Sen. Lindsey Graham, R-S.C., speaks during a Capitol Hill news...

Sen. Lindsey Graham, R-S.C., speaks during a Capitol Hill news conference in Washington about the investigation of the deadly Sept. 11 attack on the U.S. consulate in Benghazi. (Dec. 21, 2012) Credit: AP

The Republicans are coming! The Republicans are coming!

I spent this weekend in South Carolina, where there is practically always a Republican presidential hopeful wandering around. By the summer before the summer before an election, they are everywhere: standing by the sweet tea urn offering refills, speaking at Rotary Club luncheons, fending off rabbits bent on attacking your garden.

They swarm because South Carolina is the earliest Republican primary that's generally believed, unlike the Iowa caucuses and New Hampshire primary, to reflect the mood of mainstream Republicans. Until former Speaker Newt Gingrich won in 2012, no Republican had ever carried the South Carolina primary and failed to earn the nomination.

The fascinating question this time around is whether the chaos of the 2012 race, which saw fringe Republicans from Michele Bachmann to Herman Cain take turns as the leader in the polls, will be repeated. So far, the answer is, "Retired neurosurgeon Ben Carson won the Southern Republican Leadership Conference straw poll Saturday."

South Carolina's own Sen. Lindsey Graham will announce his White House bid Monday in his hometown of Central, population about 5,000. I took my family there Sunday, both to revisit his roots and because the fried chicken, biscuits and homemade desserts at the Central Station Cafe are good enough, as we say down here, to make you slap your momma. I have no idea what this means, but we do say it.

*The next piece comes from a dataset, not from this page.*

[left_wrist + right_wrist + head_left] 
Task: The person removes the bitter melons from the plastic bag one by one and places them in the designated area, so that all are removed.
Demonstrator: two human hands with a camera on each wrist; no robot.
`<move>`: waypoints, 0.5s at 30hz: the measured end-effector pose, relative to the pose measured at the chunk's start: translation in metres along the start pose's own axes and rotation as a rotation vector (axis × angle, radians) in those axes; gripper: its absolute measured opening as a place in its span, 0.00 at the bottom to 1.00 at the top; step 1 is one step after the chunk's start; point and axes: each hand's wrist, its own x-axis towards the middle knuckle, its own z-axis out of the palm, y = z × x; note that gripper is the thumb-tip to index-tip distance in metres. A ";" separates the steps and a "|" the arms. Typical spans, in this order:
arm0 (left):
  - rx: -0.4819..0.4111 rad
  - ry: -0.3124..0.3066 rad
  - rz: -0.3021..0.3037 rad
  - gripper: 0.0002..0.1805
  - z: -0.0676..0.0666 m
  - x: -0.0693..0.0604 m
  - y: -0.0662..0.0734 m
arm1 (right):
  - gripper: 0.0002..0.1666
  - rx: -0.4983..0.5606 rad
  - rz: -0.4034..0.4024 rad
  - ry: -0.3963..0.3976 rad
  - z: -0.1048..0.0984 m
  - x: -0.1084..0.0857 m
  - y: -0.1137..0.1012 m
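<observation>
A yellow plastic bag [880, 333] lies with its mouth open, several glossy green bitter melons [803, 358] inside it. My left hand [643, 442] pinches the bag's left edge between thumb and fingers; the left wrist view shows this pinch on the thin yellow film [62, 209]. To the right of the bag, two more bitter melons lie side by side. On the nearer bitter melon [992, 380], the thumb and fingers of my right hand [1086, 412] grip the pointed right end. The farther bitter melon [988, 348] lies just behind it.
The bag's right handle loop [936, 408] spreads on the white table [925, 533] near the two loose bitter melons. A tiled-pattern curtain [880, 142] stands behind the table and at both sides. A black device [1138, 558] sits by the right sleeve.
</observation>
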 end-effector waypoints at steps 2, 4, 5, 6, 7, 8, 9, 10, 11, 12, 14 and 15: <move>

I first met Graham in 2001. I was a reporter at the local paper covering Central and he was a House member running to take the Senate seat the 276-year-old Strom Thurmond was vacating. Graham is a reporter's dream, much like his mentor and friend, Sen. John McCain (R-Ariz.). His entertaining and provocative views make him a darling of the Sunday-morning interview circuit. He's also indicative of the vast philosophical wingspan of the GOP.

Graham believes in climate change. One of the most hawkish members of the Senate, he recently said, "Get ready for a voice that understands you can't save America without someone willing to sacrifice and die for America . . . To our enemies, get ready, because there's a new way of doing business coming."

He is strongly pro-immigrant. He voted for President Barack Obama's Supreme Court picks, Sonia Sotomayor and Elena Kagan, on the Senate Judiciary Committee and on the floor, because, he said, "Elections have consequences."

He is a successful South Carolina Republican who has endured for decades rumors that he is gay, rumors he categorically denies. And he is, gasp, maybe the most aggressively bipartisan senator in Washington.

Graham. Carson. Jeb Bush. Bobby Jindal. Rand Paul. Mike Huckabee. Carly Fiorina. Ted Cruz. Chris Christie. Scott Walker. Rick Santorum. Rick Perry. Marco Rubio.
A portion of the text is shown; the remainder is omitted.